• What the task requires:
Without any images, write the data out exactly as it appears.

• Data provided:
/---

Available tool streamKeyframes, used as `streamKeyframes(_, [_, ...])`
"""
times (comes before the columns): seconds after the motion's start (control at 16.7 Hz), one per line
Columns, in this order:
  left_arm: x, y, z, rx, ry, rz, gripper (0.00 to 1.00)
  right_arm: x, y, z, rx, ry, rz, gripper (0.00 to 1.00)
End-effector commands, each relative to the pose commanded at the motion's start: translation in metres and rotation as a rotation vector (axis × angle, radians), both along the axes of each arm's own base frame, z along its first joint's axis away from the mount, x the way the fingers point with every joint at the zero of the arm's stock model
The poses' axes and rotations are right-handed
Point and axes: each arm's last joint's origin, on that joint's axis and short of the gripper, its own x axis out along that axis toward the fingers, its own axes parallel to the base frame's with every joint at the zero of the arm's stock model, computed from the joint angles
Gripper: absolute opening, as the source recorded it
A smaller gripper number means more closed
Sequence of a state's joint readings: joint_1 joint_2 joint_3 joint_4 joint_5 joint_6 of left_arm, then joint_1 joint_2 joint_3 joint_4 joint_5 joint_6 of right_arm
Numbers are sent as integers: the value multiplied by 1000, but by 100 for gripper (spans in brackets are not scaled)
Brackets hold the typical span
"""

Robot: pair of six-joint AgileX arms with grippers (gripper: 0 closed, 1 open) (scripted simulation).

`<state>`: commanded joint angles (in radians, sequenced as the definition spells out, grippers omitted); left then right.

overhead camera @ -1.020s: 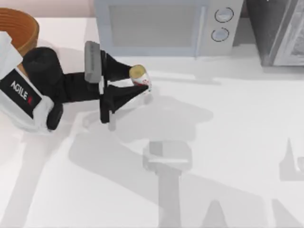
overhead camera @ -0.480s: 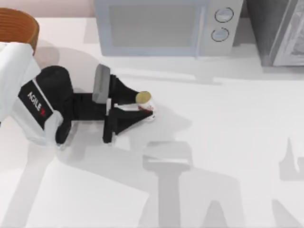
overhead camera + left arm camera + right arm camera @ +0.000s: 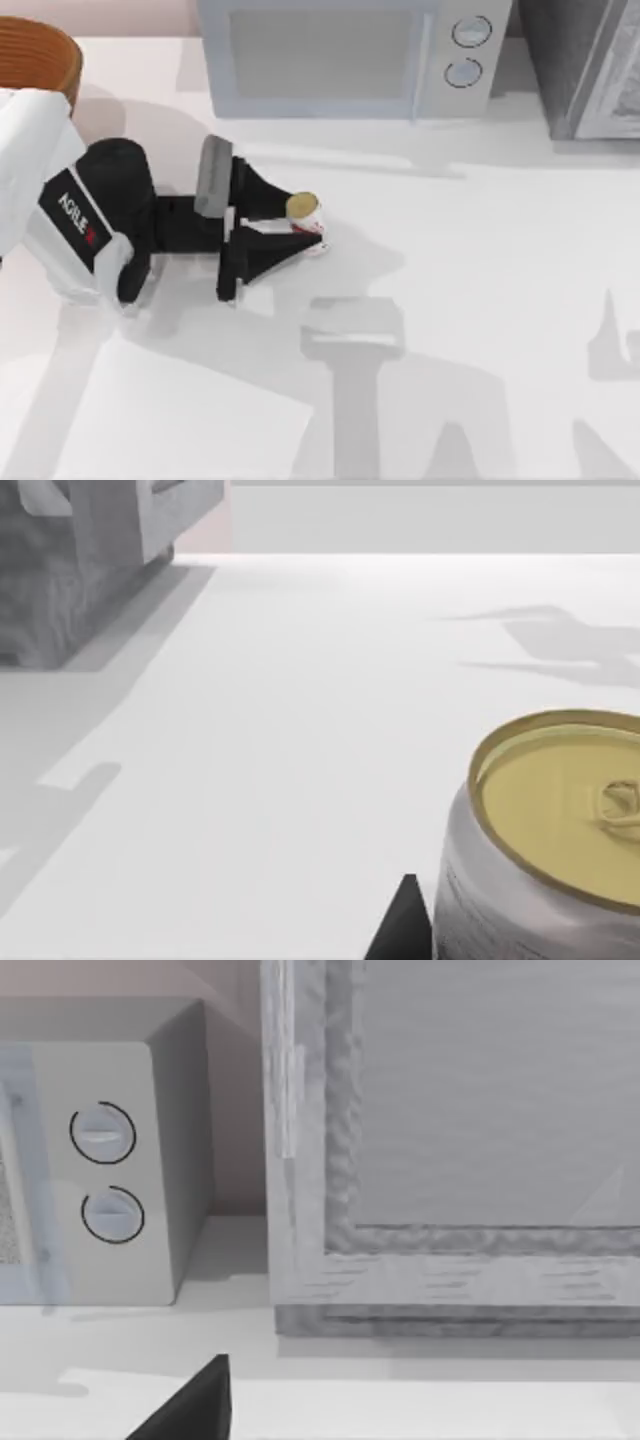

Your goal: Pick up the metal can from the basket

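Leftmost, at the top view's far corner, orange-brown basket [image 3: 40, 55] on the white surface [image 3: 480, 260]. Beside it, well apart from the rim, left gripper [image 3: 300, 222] stretched low over the surface, jaws clamped on the metal can [image 3: 303, 210], tan-gold end tilted upward, red-marked side between the black fingers [image 3: 265, 190]. Same can [image 3: 560, 830] up close from the left wrist, gold lid and pull tab facing the lens. Behind, grey microwave [image 3: 350, 55] with two dials. Right gripper's jaws: cannot tell.
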<state>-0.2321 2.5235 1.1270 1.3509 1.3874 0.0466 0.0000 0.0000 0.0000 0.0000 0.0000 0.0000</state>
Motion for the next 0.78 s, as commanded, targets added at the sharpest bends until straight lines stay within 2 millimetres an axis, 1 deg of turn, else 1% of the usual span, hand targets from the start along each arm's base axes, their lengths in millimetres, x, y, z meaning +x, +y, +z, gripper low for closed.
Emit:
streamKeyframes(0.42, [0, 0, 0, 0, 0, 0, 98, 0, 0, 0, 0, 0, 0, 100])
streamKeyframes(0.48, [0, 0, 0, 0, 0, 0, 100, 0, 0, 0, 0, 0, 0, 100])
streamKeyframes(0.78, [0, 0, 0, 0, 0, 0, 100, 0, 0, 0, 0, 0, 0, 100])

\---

• Exercise result:
Available tool streamKeyframes, used as `streamKeyframes(_, [_, ...])`
"""
times (comes before the columns): seconds after the motion's start (control at 16.7 Hz), one per line
Columns, in this order:
  left_arm: x, y, z, rx, ry, rz, gripper (0.00 to 1.00)
  right_arm: x, y, z, rx, ry, rz, gripper (0.00 to 1.00)
End-effector commands, each relative to the pose commanded at the motion's start: translation in metres and rotation as a rotation vector (axis × angle, radians), both along the axes of each arm's own base frame, z along its first joint's axis away from the mount, x the way the fingers point with every joint at the zero of the arm's stock model
The poses' axes and rotations are right-handed
Point and axes: each arm's last joint's origin, on that joint's axis and short of the gripper, its own x axis out along that axis toward the fingers, its own axes parallel to the base frame's with every joint at the zero of the arm's stock model, computed from the joint angles
Gripper: absolute opening, as the source recorded it
A smaller gripper number means more closed
Sequence of a state's joint readings: joint_1 joint_2 joint_3 joint_4 joint_5 joint_6 of left_arm, then joint_1 joint_2 joint_3 joint_4 joint_5 joint_6 of right_arm
Numbers are sent as integers: the value multiplied by 1000, but by 100 for gripper (spans in brackets are not scaled)
Brackets hold the typical span
"""

Robot: pair of six-joint AgileX arms with grippers (gripper: 0 closed, 1 open) (scripted simulation).

`<state>`: commanded joint angles (in radians, sequenced as the definition spells out, grippers omitted); left then right.

overhead camera @ -1.020s: 
overhead camera @ -0.480s: 
overhead camera + left arm camera + right arm camera @ +0.000s: 

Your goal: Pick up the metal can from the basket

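Leftmost, at the top view's far corner, orange-brown basket [image 3: 40, 55] on the white surface [image 3: 480, 260]. Beside it, well apart from the rim, left gripper [image 3: 300, 222] stretched low over the surface, jaws clamped on the metal can [image 3: 303, 210], tan-gold end tilted upward, red-marked side between the black fingers [image 3: 265, 190]. Same can [image 3: 560, 830] up close from the left wrist, gold lid and pull tab facing the lens. Behind, grey microwave [image 3: 350, 55] with two dials. Right gripper's jaws: cannot tell.
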<state>-0.2321 2.5235 1.1270 1.3509 1.3874 0.0466 0.0000 0.0000 0.0000 0.0000 0.0000 0.0000</state>
Motion for the next 0.78 s, as commanded, targets added at the sharpest bends until straight lines stay within 2 millimetres an axis, 1 deg of turn, else 1% of the usual span, hand targets from the start along each arm's base axes, their lengths in millimetres, x, y, z meaning +x, +y, +z, gripper low for closed.
Emit:
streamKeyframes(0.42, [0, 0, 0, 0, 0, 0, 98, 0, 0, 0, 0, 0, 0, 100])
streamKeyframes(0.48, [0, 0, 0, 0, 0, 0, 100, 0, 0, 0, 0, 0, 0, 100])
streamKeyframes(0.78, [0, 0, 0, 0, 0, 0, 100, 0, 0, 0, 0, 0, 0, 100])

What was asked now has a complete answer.